> _ABOUT THIS EXERCISE_
Pictures in the data must not be copied, but everything else should be output exactly.

^^^^^^^^^^^^^^^^

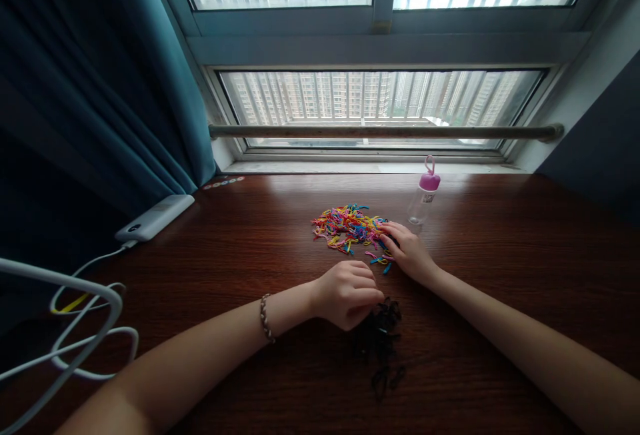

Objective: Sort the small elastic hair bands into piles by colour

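A heap of small colourful rubber bands lies on the dark brown table. My right hand reaches to the heap's right edge, its fingers stretched out and apart, the tips among the bands. A few loose bands lie just below those fingertips. Nearer to me, my left hand is closed, knuckles up, over the upper left edge of a pile of black bands. What its curled fingers hold, if anything, is hidden. A braided bracelet circles the left wrist.
A clear bottle with a purple cap stands behind my right hand. On the left lie a white power bank and its cable, beside a thicker white tube. Blue curtain and a window rail border the table.
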Available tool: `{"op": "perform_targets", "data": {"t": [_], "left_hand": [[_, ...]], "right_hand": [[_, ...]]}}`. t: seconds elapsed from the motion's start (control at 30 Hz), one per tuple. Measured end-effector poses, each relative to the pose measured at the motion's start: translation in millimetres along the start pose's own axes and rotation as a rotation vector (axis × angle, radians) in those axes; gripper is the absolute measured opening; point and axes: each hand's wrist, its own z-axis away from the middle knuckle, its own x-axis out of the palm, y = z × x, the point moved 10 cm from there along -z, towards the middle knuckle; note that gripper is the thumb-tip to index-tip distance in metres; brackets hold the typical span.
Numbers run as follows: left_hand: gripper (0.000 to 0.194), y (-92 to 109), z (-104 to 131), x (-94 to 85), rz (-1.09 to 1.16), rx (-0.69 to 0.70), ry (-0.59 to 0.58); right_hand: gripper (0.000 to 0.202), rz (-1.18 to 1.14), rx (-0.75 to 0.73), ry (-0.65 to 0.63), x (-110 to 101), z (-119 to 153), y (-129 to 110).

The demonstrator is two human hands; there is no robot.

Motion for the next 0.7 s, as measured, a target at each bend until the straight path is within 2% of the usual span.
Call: {"op": "perform_targets", "data": {"t": [0.13, 0.23, 0.3, 0.4, 0.47, 0.6, 0.7], "left_hand": [[0.022, -23.8, 1.1, -15.9, -0.08, -0.121, 0.081], [0.03, -44.0, 1.0, -27.3, -0.155, -0.284, 0.144], [0.039, -57.9, 2.8, -26.5, -0.198, -0.406, 0.13], [0.046, -75.6, 9.0, -19.8, -0.238, -0.545, 0.078], [0.044, -84.1, 13.4, -17.6, -0.265, -0.591, 0.058], [0.036, -97.8, 20.1, -22.8, -0.333, -0.625, 0.06], [0.034, -109.6, 26.9, -32.2, -0.38, -0.68, 0.101]], "right_hand": [[0.035, 0.125, -0.206, -0.202, 20.0, 9.0, -33.1], [0.036, 0.168, -0.313, -0.3, 25.3, 17.1, -52.5], [0.032, 0.148, -0.352, -0.322, 24.6, 19.6, -60.2], [0.024, 0.051, -0.379, -0.282, 18.3, 18.4, -64.2], [0.02, -0.033, -0.327, -0.179, 8.0, 12.6, -55.4], [0.021, -0.075, -0.106, 0.09, -16.0, 1.6, -13.8], [0.025, 0.003, -0.044, 0.073, -11.3, -1.5, 6.9]]}}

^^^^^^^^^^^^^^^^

> _OUTPUT FOR THIS EXERCISE_
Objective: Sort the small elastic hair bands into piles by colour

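A heap of small colourful rubber bands lies on the dark brown table. My right hand reaches to the heap's right edge, its fingers stretched out and apart, the tips among the bands. A few loose bands lie just below those fingertips. Nearer to me, my left hand is closed, knuckles up, over the upper left edge of a pile of black bands. What its curled fingers hold, if anything, is hidden. A braided bracelet circles the left wrist.
A clear bottle with a purple cap stands behind my right hand. On the left lie a white power bank and its cable, beside a thicker white tube. Blue curtain and a window rail border the table.
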Available tool: `{"op": "perform_targets", "data": {"t": [_], "left_hand": [[_, ...]], "right_hand": [[_, ...]]}}`. t: seconds elapsed from the motion's start (control at 30 Hz), one per tuple. Measured end-effector poses, each relative to the pose measured at the motion's start: translation in millimetres along the start pose's own axes and rotation as a rotation vector (axis × angle, radians) in those axes; gripper is the absolute measured opening; point and axes: each hand's wrist, its own z-axis away from the middle knuckle, its own x-axis out of the palm, y = z × x, the point moved 10 cm from there along -z, towards the middle knuckle; note that gripper is the thumb-tip to index-tip distance in metres; brackets hold the typical span.
Numbers run as follows: left_hand: gripper (0.000 to 0.194), y (-92 to 109), z (-104 to 131), x (-94 to 85), rz (-1.09 to 1.16), rx (-0.69 to 0.70), ry (-0.59 to 0.58); right_hand: gripper (0.000 to 0.202), rz (-1.18 to 1.14), rx (-0.75 to 0.73), ry (-0.65 to 0.63), x (-110 to 101), z (-119 to 153), y (-129 to 110).

The demonstrator is two human hands; there is no robot.

Motion for the next 0.7 s, as measured, a target at each bend until the straight path is within 2% of the usual span.
Call: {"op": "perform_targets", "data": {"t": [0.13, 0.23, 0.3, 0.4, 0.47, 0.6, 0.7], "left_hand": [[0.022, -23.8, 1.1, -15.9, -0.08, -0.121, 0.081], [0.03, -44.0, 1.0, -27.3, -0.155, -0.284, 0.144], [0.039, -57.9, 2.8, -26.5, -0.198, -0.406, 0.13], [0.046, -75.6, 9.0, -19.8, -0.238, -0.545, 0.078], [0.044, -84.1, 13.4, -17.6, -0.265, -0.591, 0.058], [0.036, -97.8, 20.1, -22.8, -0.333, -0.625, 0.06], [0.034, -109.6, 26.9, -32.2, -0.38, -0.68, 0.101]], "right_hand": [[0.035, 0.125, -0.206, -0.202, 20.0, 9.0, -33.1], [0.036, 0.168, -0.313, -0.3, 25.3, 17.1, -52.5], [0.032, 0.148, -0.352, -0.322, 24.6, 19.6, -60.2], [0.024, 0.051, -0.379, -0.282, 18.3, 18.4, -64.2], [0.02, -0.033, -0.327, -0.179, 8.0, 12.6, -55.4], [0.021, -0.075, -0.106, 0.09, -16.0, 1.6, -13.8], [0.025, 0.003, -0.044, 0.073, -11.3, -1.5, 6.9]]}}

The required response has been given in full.